Run a FlashInfer example

Run a FlashInfer example#

2026-02-27

1 min read time

Applies to Linux

The examples folder in the ROCm/flashinfer repository has example code that you can run FlashInfer with. You can save the following code snippet to a Python script once you have FlashInfer installed and run the script to try it out.

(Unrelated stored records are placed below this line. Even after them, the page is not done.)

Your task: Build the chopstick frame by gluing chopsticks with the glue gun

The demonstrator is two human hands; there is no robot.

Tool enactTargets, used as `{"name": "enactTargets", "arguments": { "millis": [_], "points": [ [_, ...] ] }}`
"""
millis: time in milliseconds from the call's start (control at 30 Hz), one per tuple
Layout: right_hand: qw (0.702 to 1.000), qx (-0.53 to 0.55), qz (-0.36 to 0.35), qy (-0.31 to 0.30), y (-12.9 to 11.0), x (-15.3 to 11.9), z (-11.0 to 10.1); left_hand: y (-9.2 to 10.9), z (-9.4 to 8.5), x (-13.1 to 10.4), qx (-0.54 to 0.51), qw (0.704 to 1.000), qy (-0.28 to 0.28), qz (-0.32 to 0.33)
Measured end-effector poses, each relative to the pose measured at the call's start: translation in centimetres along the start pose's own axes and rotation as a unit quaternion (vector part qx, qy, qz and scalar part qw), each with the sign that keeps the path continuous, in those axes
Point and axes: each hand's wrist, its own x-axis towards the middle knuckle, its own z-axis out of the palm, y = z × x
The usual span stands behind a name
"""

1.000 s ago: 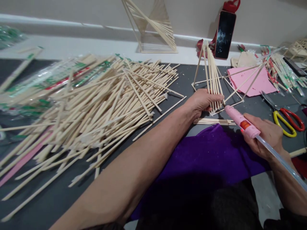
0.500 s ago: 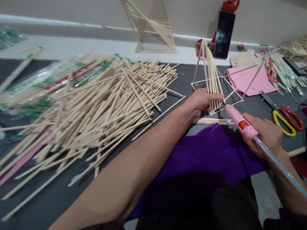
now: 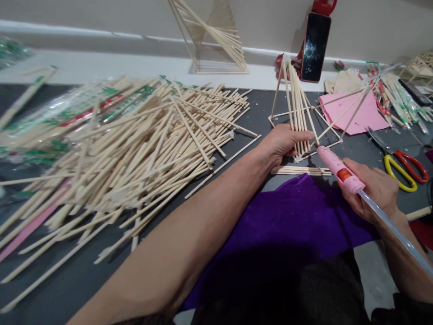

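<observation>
My left hand (image 3: 286, 140) is closed around the lower ends of several thin wooden sticks (image 3: 297, 106), its thumb lying across them. They fan down from one top joint of a stick frame (image 3: 287, 113) on the desk. In my right hand (image 3: 377, 189) is a pink hot glue gun (image 3: 340, 169), a long clear glue stick (image 3: 392, 228) trailing from its back. The nozzle is at the lower end of the rightmost stick of the fan, just by my left thumb; contact is hard to make out. A few loose sticks (image 3: 301, 171) lie in front of the frame.
A large heap of wooden sticks (image 3: 145, 158) covers the left side, with plastic-wrapped packs (image 3: 67, 115) behind. Scissors (image 3: 401, 164) and pink paper (image 3: 355, 113) lie on the right. Against the wall stand a phone (image 3: 316, 47) and another stick structure (image 3: 221, 38). Purple cloth (image 3: 287, 216) lies before me.
Both hands stay nearly in place. The rightmost stick's lower part now shows slanting away from the others, down to the glue gun's nozzle. The view shifts very slightly.
</observation>
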Motion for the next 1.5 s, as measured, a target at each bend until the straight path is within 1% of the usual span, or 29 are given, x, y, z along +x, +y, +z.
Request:
{"name": "enactTargets", "arguments": {
  "millis": [167, 333, 600, 700, 867, 1133, 1300, 1500],
  "points": [
    [1.000, 0.002, -0.010, -0.007, 0.02, 0.02, -0.08, -0.02, -0.06, 0.01, -0.013, 1.000, -0.006, 0.000],
    [0.999, -0.009, -0.027, 0.014, 0.09, 0.19, -0.07, -0.07, -0.09, 0.09, -0.009, 1.000, -0.005, 0.006],
    [0.998, 0.000, -0.048, 0.040, 0.11, 0.31, 0.25, -0.03, 0.03, 0.08, -0.009, 1.000, 0.003, -0.004],
    [0.998, 0.003, -0.046, 0.049, 0.19, 0.27, 0.35, -0.02, 0.01, 0.08, -0.007, 1.000, 0.000, -0.002],
    [0.998, 0.011, -0.047, 0.040, 0.24, 0.24, 0.51, 0.04, 0.04, 0.11, -0.003, 1.000, 0.004, -0.004],
    [0.998, 0.025, -0.042, 0.049, 0.32, 0.21, 0.50, -0.10, 0.01, 0.10, 0.003, 1.000, 0.004, 0.006],
    [0.998, 0.022, -0.044, 0.047, 0.20, 0.26, 0.45, -0.02, 0.04, 0.04, -0.014, 1.000, 0.004, 0.002],
    [0.999, 0.016, -0.015, 0.032, 0.19, 0.11, 0.47, -0.08, 0.04, 0.16, -0.009, 1.000, 0.001, 0.002]
  ]
}}
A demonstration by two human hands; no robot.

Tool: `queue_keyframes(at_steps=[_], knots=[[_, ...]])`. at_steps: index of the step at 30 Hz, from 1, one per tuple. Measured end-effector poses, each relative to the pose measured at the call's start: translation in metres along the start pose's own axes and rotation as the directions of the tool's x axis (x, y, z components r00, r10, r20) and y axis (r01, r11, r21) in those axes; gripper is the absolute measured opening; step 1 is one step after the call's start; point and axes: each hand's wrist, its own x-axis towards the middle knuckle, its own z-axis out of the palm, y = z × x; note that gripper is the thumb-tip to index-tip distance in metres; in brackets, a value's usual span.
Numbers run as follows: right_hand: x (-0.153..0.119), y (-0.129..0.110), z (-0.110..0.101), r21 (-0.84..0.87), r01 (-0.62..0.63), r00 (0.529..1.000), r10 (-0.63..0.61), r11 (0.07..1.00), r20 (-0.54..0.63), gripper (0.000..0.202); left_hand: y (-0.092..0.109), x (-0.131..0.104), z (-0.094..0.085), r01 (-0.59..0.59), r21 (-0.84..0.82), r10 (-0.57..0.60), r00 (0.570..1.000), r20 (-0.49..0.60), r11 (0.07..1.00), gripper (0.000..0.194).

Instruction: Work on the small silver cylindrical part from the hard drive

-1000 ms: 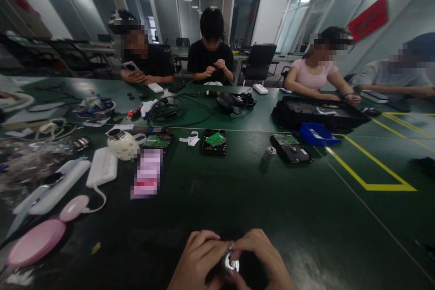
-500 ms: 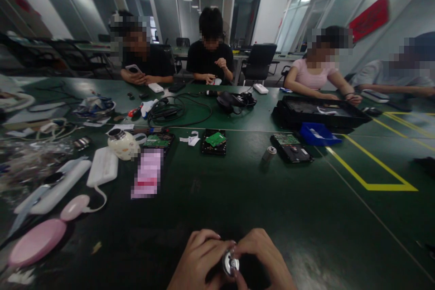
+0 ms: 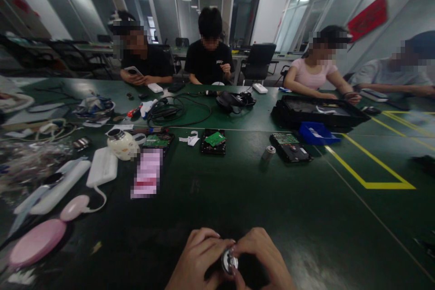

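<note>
Moved since the earlier frame: across the table, the lower hand of the middle co-worker drops from sight behind the edge, the raised hand remaining up. The wearer's own hands keep their place; the cylinder between them lies only slightly further left.

Cylinder: one, metal, shiny end exposed; at the near side of the table, between the wearer's two hands. Whether it rests on the surface or is lifted cannot be told.

Left hand: curled closely round the cylinder's side, fingers over the top; presumably a steadying hold, leaving the end free.

Right hand: finger and thumb narrowed on the end's rim, one above, one below; seemingly so placed for fine control there.

Can: one, metal, standing well beyond the hands, near the right drive.

Middle drive: one, black, flat on the table; a green board lies askew across it, which suggests it is loose.

Paper: white scrap, left of the middle drive.

Blue tray: beside the right drive, some pale matter inside; probably kept there for small pieces.

Black tray: large, behind the blue one.
</note>
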Motion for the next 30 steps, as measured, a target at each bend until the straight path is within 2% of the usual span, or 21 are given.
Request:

  1. Save the following code snippet to a Python script named flashinfer_example.py.

    import torch
    import flashinfer
    
    kv_len = 2048
    num_kv_heads = 32
    head_dim = 128
    
    k = torch.randn(kv_len, num_kv_heads, head_dim).half().to(0)
    v = torch.randn(kv_len, num_kv_heads, head_dim).half().to(0)
    
    # decode attention
    
    num_qo_heads = 32
    q = torch.randn(num_qo_heads, head_dim).half().to(0)
    
    o = flashinfer.single_decode_with_kv_cache(q, k, v) # decode attention without RoPE on-the-fly
    o_rope_on_the_fly = flashinfer.single_decode_with_kv_cache(q, k, v, pos_encoding_mode="ROPE_LLAMA") # decode with LLaMA style RoPE on-the-fly
    
  2. Run the script to use FlashInfer.

    python flashinfer_example.py